Computers, your grandson would say, they count sheep and money. Though, why these three things in front of you do nothing but exist is astonishing. They move and shift and waddle but you are afraid that if you call out to them, they will become angry—violent even. The best thing you can do is sit here and do nothing but think and pretend all is not how it currently is.
Your grandson, you ask? He’s doing well. The last time you saw that little fella was…well you don’t remember the last time you saw him. It can’t be anything more than a year. But then what does a year feel like? You don’t remember his face. In fact, you can’t even recall his name.
You aren’t even sure he is a boy. You swear you think you saw him wearing blue when your son brought him over to visit. Though it is just as likely that he wore pink.
They turn to you—at least you think it’s towards you and a gargled mass of rubbish careens out of their mouths. Are they angry, sad, happy? What type of aliens look so vaguely familiar that you are willing to cut off the tip of your tongue to be relieved of the feeling?
And yet they feel so foreign that you wish you had never laid eyes on such beings. They’re closer to you. The clack clack clack of their feet slapping the angry ground. If you could say, something you would.
Though it seems your mouth has gone numb. Did these aliens inject you with anesthesia? What then of it?

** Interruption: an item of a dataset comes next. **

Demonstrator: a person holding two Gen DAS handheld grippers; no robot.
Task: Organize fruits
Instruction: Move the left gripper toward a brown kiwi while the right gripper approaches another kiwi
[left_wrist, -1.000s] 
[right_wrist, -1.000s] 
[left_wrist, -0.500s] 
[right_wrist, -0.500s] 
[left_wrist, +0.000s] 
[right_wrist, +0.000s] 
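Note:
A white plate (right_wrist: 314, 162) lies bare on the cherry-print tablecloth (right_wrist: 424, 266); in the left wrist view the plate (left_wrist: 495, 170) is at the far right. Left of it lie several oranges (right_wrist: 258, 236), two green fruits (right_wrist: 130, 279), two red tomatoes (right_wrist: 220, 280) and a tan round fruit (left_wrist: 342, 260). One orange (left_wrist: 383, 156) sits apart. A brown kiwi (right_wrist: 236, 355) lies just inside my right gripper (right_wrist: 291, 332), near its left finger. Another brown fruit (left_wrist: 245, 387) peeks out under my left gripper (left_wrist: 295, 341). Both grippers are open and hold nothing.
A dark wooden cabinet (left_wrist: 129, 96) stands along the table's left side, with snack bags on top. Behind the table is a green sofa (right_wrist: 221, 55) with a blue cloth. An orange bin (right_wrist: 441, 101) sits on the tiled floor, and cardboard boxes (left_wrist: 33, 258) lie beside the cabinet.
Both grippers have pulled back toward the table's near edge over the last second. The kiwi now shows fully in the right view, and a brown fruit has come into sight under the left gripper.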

What happens after these…beings have a go at you?
Will you become non-existant? Will your body and mind be zapped into mush and then devoured and digested and dedicated? What then? Where will you go? Will Death grab you by the collar? And what of it, if Death does?
You have escaped Death for this long. You have bent bullets, and seen Death’s hallow face under a dark hood. Who is to say you won’t escape Death this time? And if you do, wouldn’t that mean you are immortal?

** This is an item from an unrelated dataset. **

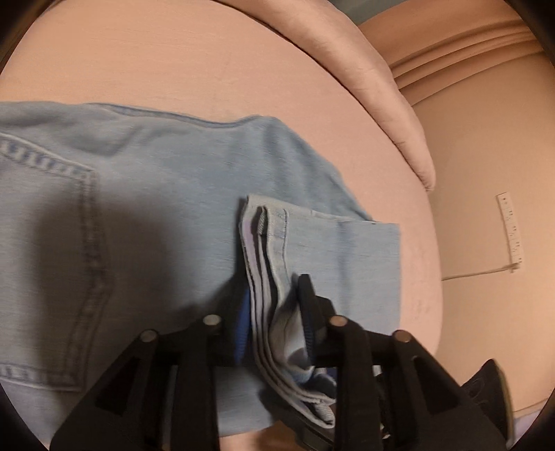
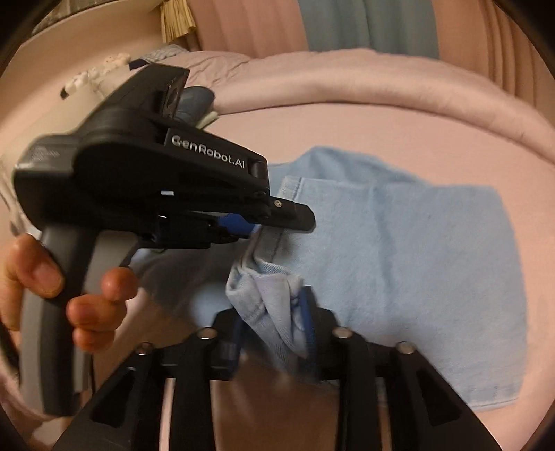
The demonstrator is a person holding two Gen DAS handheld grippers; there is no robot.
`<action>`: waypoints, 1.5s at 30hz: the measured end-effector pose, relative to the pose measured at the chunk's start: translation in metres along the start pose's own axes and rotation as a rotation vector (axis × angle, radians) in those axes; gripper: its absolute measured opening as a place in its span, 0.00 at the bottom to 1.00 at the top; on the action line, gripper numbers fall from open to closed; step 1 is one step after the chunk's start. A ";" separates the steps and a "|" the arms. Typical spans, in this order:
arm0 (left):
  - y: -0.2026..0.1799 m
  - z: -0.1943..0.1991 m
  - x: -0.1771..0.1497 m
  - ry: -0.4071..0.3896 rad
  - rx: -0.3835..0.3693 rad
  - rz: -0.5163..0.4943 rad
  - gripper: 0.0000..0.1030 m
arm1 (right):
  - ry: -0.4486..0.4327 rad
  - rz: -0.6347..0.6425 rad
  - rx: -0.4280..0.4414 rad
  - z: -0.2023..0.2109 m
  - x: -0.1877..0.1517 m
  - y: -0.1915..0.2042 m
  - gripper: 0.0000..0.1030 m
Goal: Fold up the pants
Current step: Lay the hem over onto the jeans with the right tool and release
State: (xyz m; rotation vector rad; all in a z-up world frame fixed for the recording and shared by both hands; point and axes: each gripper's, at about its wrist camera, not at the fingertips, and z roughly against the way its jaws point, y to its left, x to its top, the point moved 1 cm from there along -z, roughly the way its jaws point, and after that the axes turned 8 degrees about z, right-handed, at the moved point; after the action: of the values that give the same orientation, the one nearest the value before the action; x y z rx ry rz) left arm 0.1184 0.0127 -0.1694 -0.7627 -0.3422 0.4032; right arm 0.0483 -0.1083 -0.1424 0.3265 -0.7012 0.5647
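Observation:
Light blue denim pants [image 1: 156, 194] lie flat on a pink bed, a back pocket at the left of the left wrist view. A leg end is folded back over them, its hem [image 1: 267, 256] rising in layers between the fingers of my left gripper [image 1: 274, 305], which is shut on it. In the right wrist view the pants [image 2: 399, 263] spread to the right. A bunched corner of the hem [image 2: 274, 298] stands between the pads of my right gripper [image 2: 272, 321], gripped there. The left gripper [image 2: 277, 222] reaches in from the left, just beyond it.
A person's hand [image 2: 52, 274] holds the left gripper's handle. A rolled pink duvet [image 1: 367, 76] borders the bed sheet [image 1: 166, 52] at the far side. Beyond the bed's edge is a wall with a paper ruler strip [image 1: 510, 229]. Curtains [image 2: 364, 24] hang behind.

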 end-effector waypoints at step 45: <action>-0.033 -0.029 -0.051 -0.032 0.083 -0.299 0.53 | 0.005 -0.200 -0.250 0.056 -0.022 -0.112 0.55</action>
State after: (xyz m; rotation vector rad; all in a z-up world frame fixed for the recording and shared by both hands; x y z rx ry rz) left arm 0.0941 -0.0499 -0.1729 -0.6130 -0.4593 0.1472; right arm 0.0722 -0.2326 -0.1281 0.1595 -0.7164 0.2841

You are anti-Death. You will exist forever. Death will be no more than a pesky fly on a wall. And you are the fly swatter. And if you were to die, then will it be over? C’est fini? Or will time reset? Will you live your life again, but under amnesia?
You will have the same conversations, same relationships, same heartbreaks, same thoughts, same feelings, same loss. You will be happy an infinite amount of times. You will have kissed Her an infinite amount of times. You realize she will leave you just as many times. You will be angry with Her until the universe ceases to exist. She will look at you with those sorry eyes for eternities. You will see bees shredding your buddy’s brain over and over and over and over and over and over again. You will touch that boy’s sunken forehead a thousand million billion times. You will feel terror in your marrow until the chattering has ground your teeth to the gums.
And you will experience this forever, confused, disoriented, mad, happy, sad, terrified. You realize now, as you have with everything, that this must be what Death feels like—that age has crept into your rotting brain.
You only want to build towers with your young boy again. And see the concentration warping his eyebrows—even if you can’t recognize his face anymore.